I pulled out the subset of regions that did overlap with mRNA, but did NOT overlap with an exon/intron boundary and performed an intersect bed to count how many regions overlapped with just an exon (and can also draw conclusions that those that do not overlap only overlap with an intron).

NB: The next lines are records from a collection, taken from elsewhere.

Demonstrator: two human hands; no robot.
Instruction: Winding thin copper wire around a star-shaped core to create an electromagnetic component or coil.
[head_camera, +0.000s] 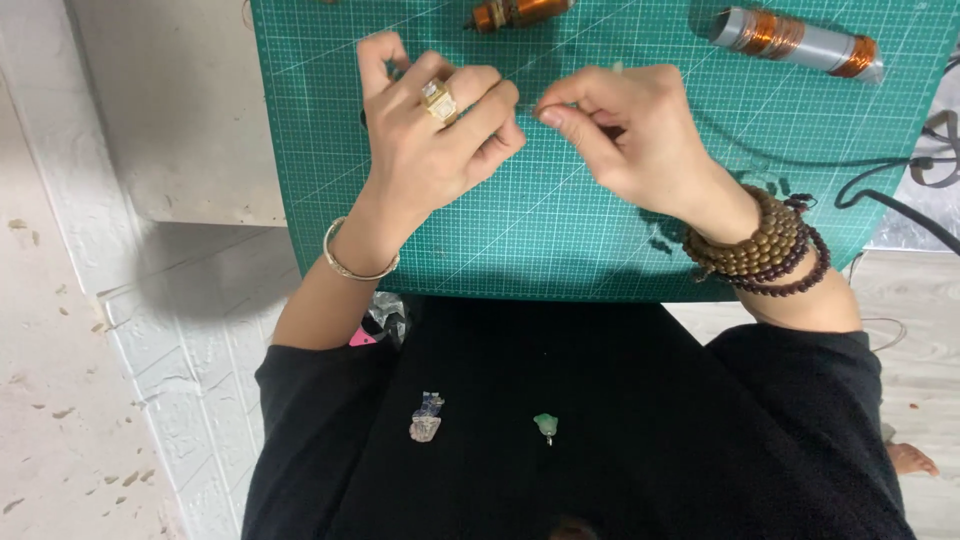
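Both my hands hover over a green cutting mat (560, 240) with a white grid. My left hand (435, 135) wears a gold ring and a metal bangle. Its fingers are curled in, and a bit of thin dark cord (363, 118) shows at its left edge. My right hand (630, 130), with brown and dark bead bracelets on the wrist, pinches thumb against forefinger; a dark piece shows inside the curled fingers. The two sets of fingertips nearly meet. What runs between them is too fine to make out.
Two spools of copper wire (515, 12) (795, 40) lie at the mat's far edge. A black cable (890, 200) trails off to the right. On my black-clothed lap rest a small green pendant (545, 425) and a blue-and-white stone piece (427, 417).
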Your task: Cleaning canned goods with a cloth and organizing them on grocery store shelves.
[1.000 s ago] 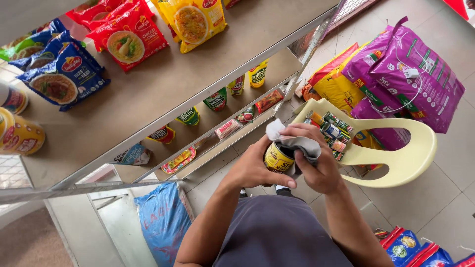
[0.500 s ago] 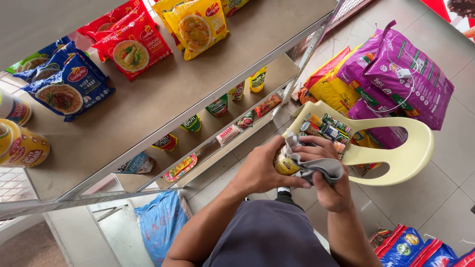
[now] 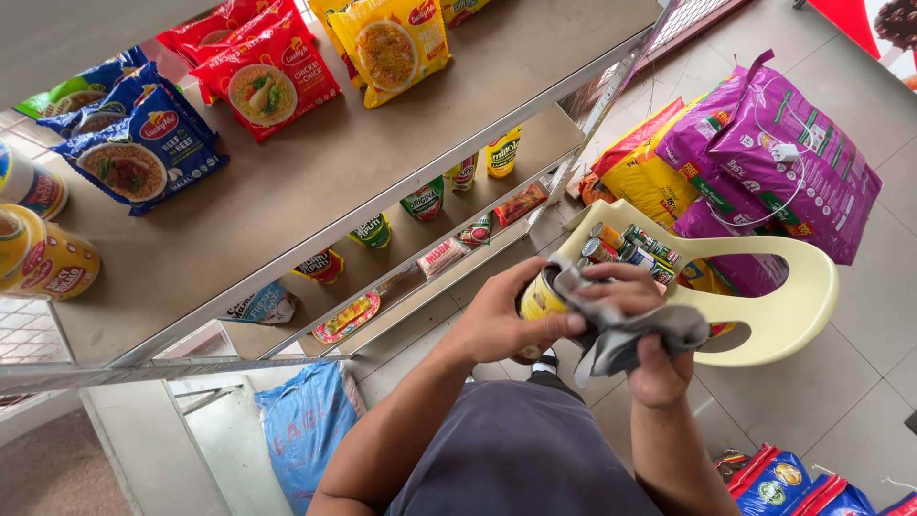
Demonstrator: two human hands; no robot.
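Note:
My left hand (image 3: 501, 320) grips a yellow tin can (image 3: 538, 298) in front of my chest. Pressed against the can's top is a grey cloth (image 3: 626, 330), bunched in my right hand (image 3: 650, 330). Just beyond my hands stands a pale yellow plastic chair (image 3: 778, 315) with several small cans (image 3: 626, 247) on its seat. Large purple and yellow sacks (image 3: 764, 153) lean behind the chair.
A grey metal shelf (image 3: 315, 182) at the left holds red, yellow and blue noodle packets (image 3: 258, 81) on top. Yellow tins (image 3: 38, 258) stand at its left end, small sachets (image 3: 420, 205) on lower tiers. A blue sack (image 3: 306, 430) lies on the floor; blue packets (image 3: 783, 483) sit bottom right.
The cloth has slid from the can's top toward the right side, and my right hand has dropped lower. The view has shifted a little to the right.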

hypermethylated: there were 43 regions that overlapped with mRNA, but did NOT cross an intron/exon boundary.  I did 2 intersectBed with these 43 regions - 1 with the exon.gff 1 with the intron.gff.  What I found was the 32 overlapped with an intron only 6 overlapped with an exon only and an additional 5 came up as intersecting with both an intron and an exon (this probably has something to do with the gff I created to identify boundaries (only 10bp upstream from intron). 
But! to summarize: 96 regions: 90 are in genes (52 cross exon/intron boundary another 32 are in introns only and 6 are just in exons), 6 are outside of gene

hypomethylated: there were 134 regions that overlapped with mRNA, but did NOT cross an intron/exon boundary.  I did 2 intersectBed with these 134 regions - 1 with the exon.gff 1 with the intron.gff.  What I found was the 114 overlapped with an intron only 4 overlapped with an exon only and an additional 16 came up as intersecting with both an intron and an exon (this probably has something to do with the gff I created to identify boundaries (only 10bp upstream from intron). 
But! to summarize: 287 regions: 256 are in genes (138 cross exon/intron boundary another 114 are in introns only and 4 are just in exons), 31 are outside of gene

files I worked with:
intron and exon canonical files in trilobite
intron/exon boundary gff I generated (described above)
generated bed files with 


How big are these regions?
min: 231 bp 
max: 7,979 bp
average: 983 bp

Determine how to validate these?
-Is there a way to pick the 'best' regions to validate? (log2s?)
-How much would it cost to do pyrosequencing of these regions?

How many CG sites per regions?

Did some intersect beds
1. count the number of CG per DMR
genefish:bin Mackenzie$ ./intersectBed -c -a /Volumes/web-2/bivalvia/array/2013.09.27.mgavery/2013.09.27.A03overlapWithA02.bed -b /Volumes/web-2/trilobite/Crassostrea_gigas_v9_tracks/Cgigas_v9_CG.gff >/Users/Mackenzie/Desktop/hyperarray_CG.txt 
2. overlap DMR with mRNAs using the -wb option to get gene id for each DMR 
genefish:bin Mackenzie$ ./intersectBed -wb -a /Volumes/web-2/bivalvia/array/2013.09.27.mgavery/2013.09.27.A03overlapWithA02.bed -b /Volumes/web-2/trilobite/Crassostrea_gigas_v9_tracks/Cgigas_v9_gene.gff   >/Users/Mackenzie/Desktop/hyperarray_mRNA.txt 
3. Then joined these in SQL share to get the length of regions, number of CG and gene ID for these DMR.  The file is saved here: http://eagle.fish.washington.edu/bivalvia/array/2013.09.27.mgavery/hyper_CG_mRNA_annotated.csv


Interestingly, 3 of the regions did not contain a CG.  Why were they identified as being differentially methylated?